● **The problem**
Retype exactly the lines from the one holding "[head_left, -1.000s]" through the final line of the data, both included.
[Supplied data — start]
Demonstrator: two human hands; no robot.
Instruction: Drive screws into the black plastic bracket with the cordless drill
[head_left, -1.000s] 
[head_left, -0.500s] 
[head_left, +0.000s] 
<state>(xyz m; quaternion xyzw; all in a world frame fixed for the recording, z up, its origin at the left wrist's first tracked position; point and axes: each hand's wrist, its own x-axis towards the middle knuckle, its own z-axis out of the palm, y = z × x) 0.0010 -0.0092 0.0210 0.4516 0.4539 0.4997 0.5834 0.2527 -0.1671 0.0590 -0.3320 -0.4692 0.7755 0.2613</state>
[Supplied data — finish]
● **Response area**
[head_left, -1.000s] 
[head_left, -0.500s] 
[head_left, +0.000s] 
<state>(xyz m; quaternion xyzw; all in a world frame fixed for the recording, z up, its origin at the left wrist's first tracked position; point and axes: each hand's wrist, its own x-axis towards the middle knuckle, its own z-axis out of the palm, y = z × x) 0.0010 -0.0092 0.0210 0.4516 0.4539 0.4997 0.5834 0.2527 -0.1671 0.0590 -0.3320 -0.4692 0.7755 0.2613</state>

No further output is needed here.